Drop the images, then output the listing exactly.

## SUPPLIED MATERIAL
>>>>>
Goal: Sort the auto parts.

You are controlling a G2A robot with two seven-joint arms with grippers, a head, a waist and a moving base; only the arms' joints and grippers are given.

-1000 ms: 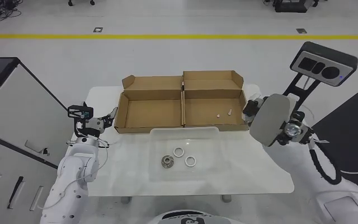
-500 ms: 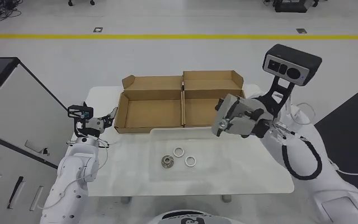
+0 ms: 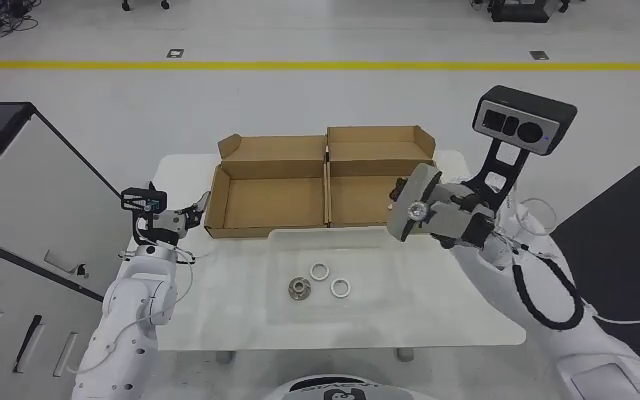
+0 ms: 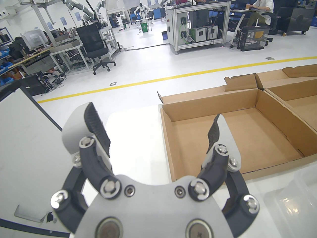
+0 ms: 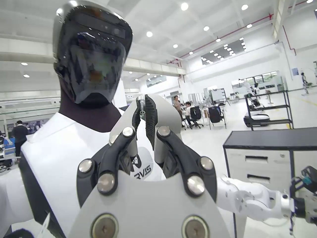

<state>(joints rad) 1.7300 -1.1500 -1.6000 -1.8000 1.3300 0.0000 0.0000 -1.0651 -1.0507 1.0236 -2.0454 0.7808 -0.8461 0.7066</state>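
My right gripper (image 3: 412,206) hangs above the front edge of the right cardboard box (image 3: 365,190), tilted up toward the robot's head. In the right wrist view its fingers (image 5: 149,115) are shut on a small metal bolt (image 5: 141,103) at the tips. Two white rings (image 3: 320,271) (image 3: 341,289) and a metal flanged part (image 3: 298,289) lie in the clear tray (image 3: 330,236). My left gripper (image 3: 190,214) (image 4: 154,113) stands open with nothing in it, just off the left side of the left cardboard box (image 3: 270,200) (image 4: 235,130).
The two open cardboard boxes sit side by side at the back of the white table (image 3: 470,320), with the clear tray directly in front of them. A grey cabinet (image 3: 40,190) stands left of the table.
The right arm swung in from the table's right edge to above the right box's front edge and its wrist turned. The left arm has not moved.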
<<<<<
## OUTPUT OF THE TASK
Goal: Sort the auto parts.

You are controlling a G2A robot with two seven-joint arms with grippers, a head, a waist and a moving base; only the arms' joints and grippers are given.

-1000 ms: 
-500 ms: 
+0 ms: 
+0 ms: 
+0 ms: 

<state>(joints rad) 1.7300 -1.1500 -1.6000 -1.8000 1.3300 0.0000 0.0000 -1.0651 -1.0507 1.0236 -2.0454 0.7808 -0.8461 0.7066</state>
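My right gripper (image 3: 412,206) hangs above the front edge of the right cardboard box (image 3: 365,190), tilted up toward the robot's head. In the right wrist view its fingers (image 5: 149,115) are shut on a small metal bolt (image 5: 141,103) at the tips. Two white rings (image 3: 320,271) (image 3: 341,289) and a metal flanged part (image 3: 298,289) lie in the clear tray (image 3: 330,236). My left gripper (image 3: 190,214) (image 4: 154,113) stands open with nothing in it, just off the left side of the left cardboard box (image 3: 270,200) (image 4: 235,130).
The two open cardboard boxes sit side by side at the back of the white table (image 3: 470,320), with the clear tray directly in front of them. A grey cabinet (image 3: 40,190) stands left of the table.
The right arm swung in from the table's right edge to above the right box's front edge and its wrist turned. The left arm has not moved.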

The exercise is complete.